Entiendo el mensaje, yo mismo lanzaba uno muy parecido en aquel texto del 17, pero ahora, con algo más de experiencia y después de haber visto de cerca las entrañas de un mundo artístico y de haber leído y reflexionado mucho me temo que no lo comparto ya al cien por cien.

Creo que colocarse metas y objetivos con los que ir subiendo peldaños hasta llegar a una supuesta cima puede estar muy bien siempre que se sepan entender dos aspectos fundamentales.

El primero es que no todo vale con tal de llegar a cumplir tus objetivos. En estos últimos años he sido testigo de tantas malas jugadas de compañeros, de tantas y tan terribles puñaladas por parte de miembros de cada pata del ecosistema con la justificación de «yo tengo que mirar por lo mío» que me he dado cuenta de que NO, NO TODO VALE mientras peleas por tus sueños. De tanto insistir en mensajes de lucha y superación perpetua y de machacar con conceptos como que es una batalla solitaria, se generan recelos, desconfianzas, insolidaridad y se alimentan egos desmedidos.

El segundo es que hay que comprender que más importante que el adónde se quiere llegar es el por qué se quiere hacer lo que se hace. Si no existe una motivación genuina, auténtica y bien arraigada, dan igual las metas, las batallas, las peleas o las comparaciones con los demás. Es más, aquellas motivaciones que buscan el reconocimiento, la fama, el status, la transcendencia, el éxito y demás, suelen ser más vulnerables y se desinflan cuando en el corto y medio plazo no se ven recompensadas con un poquito de lo que se busca.

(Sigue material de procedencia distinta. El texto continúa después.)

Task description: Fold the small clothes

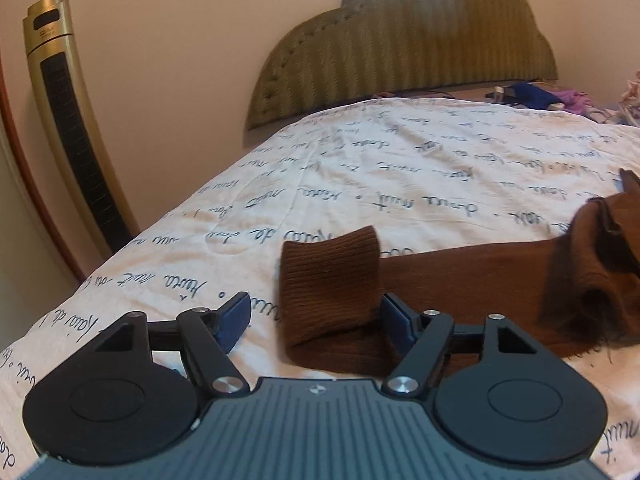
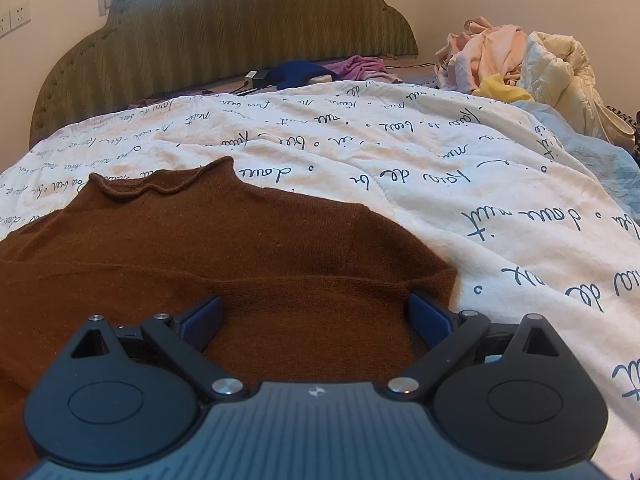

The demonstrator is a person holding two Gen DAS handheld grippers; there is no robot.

Evidentemente yo no soy nadie para explicarle a los demás cómo comportarse o qué debería motivarles para ejercer una profesión u otra, solo faltaría. Hablo de mi experiencia, de la gente con la que me he ido encontrando y del camino que he podido transitar hasta el momento.

Al final, lo único que me ha ayudado a mí en momentos de incertidumbre, de querer mandarlo todo al carajo (que han sido muchos) o de pesadumbre, siempre ha sido un esfuerzo por reconectar con el motivo principal por el que empecé a escribir: disfruto contando historias y cuando el fracaso aparece en forma de negativas o críticas le abro la puerta y le invito a quedarse el tiempo que necesite.

Ya no hago esfuerzos por levantarme y seguir peleando. Prefiero comprender y extraer una lección, pero no se aprende nada de reaccionar siguiendo hacia delante sin más.

En los tiempos del «no tengo tiempo» lo único que me ha ayudado en mis peores momentos es parar, echar el freno y dejar que cada emoción tarde lo que tenga que tardar.

Eso es lo único que me permite aprender de verdad del proceso y, sobre todo, saber que seguir corriendo con las heridas abiertas solo sirve para lesionarse.